While keeping the show authentic is a key focus for the Newkirks, the reality is that many audiences, especially younger viewers, are also turning away from traditional cable. Releasing Hellier for free let it reach a wide audience.

Hellier has been watched by more viewers than most new cable paranormal reality shows pull in a season, and it still made money from t-shirt sales, ad rolls, and donations,” Newkirk said. “We’ve recouped the first season costs and even gained a budget for season two that’s improved our gear and widened our scope.”

Hellier is only one example. Seth Breedlove, the filmmaker behind the production company Small Town Monsters and several monster documentaries, such as The Mothman of Point Pleasant and the soon to be released MOMO: The Missouri Monster, has traditionally followed a more classic distribution model. However, he decided to take a gamble with his two-part series, “On the Trail of Bigfoot” and uploaded it directly to YouTube and other free streaming sites.

“We did it to help expand the audience and because the cost of those series are so low that it limits our risk,” Breedlove said. “The biggest reason was just to put the content in front of as large an audience as possible, which clearly has paid off since its being viewed by hundreds of thousands of people.”
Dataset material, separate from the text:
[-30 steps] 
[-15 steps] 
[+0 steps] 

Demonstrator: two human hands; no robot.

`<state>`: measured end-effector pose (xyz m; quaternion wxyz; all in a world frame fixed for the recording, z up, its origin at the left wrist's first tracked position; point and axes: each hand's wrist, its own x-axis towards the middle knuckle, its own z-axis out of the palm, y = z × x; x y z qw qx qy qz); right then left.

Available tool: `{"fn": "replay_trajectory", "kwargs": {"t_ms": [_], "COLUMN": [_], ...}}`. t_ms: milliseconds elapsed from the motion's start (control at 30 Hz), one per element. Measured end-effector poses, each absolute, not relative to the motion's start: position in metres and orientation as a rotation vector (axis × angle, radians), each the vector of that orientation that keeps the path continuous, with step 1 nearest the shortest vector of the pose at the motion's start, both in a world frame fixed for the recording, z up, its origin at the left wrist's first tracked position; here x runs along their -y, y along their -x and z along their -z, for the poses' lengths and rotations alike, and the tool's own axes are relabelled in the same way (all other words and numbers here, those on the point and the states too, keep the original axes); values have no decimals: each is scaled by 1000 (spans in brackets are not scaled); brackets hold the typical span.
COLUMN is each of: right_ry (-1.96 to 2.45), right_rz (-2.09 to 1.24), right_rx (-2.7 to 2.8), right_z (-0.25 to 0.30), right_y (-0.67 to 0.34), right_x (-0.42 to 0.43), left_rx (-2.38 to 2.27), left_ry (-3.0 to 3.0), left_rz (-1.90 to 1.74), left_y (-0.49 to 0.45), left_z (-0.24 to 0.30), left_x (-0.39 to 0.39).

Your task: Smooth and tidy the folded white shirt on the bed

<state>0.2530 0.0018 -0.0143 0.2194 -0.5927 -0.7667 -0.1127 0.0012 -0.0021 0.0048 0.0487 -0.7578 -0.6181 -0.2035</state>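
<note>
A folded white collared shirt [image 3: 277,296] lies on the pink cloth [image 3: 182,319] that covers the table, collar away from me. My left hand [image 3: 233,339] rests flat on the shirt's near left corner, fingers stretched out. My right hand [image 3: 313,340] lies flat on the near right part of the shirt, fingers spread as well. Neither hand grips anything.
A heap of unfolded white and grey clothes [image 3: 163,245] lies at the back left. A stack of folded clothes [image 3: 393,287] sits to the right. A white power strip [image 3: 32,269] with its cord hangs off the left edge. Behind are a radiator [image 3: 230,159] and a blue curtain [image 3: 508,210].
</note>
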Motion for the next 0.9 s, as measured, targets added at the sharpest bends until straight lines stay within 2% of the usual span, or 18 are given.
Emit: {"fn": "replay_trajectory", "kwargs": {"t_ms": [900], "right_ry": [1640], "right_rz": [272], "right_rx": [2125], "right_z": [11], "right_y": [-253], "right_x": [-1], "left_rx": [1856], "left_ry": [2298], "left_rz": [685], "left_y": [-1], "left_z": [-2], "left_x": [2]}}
Dave Beaty is an Emmy award winning filmmaker and a senior producer at the Florida based Dreamtime Entertainment. With decades of experience, he understands why cash strapped filmmakers release their work on YouTube.

“One of the roadblocks to many independent filmmakers who want to present their films to Netflix, Apple, Hulu, and other pay services and cable networks is that they often require film distributor company agreements with the film maker,” Beaty said. “This often means paying for a distributor that has an established relationship with the service to represent your film.”

The paranormal category is a relatively niche market, and big upfront costs can kill a project. Beaty explained that “this same agent/distribution representation is needed to sell a film property to a cable network, for theatrical release or even internationally. Fees and commissions are part of the upfront contracts to even get started.”

Beaty’s film project, The Nimitz Encounters, is a free, 30-minute documentary about the famous 2004 USS Nimitz UFO Incident, which was featured in an article in the New York Times. He uploaded to YouTube in November 2018, and it’s already been viewed nearly 3 million times.

“I decided to distribute my film The Nimitz Encounters for free in a non-traditional release on YouTube and Facebook,” Beaty stated. “My main reason was that this was not a sponsored film and I wanted to give it to the UFO community as a contribution to understanding the complex nature of the Nimitz sightings of 2004.”

By using this new free model, these indie filmmakers build loyalty within the community which leads, in some anomalous way, to money which funds the next project. Paranormal communities are very much insular subcultures that function within their own ideological frameworks, and authentic content and text is an important facet of their collective narratives and identities. It doesn’t matter if aliens or ghosts are objectively real, only the media that portrays them needs to be.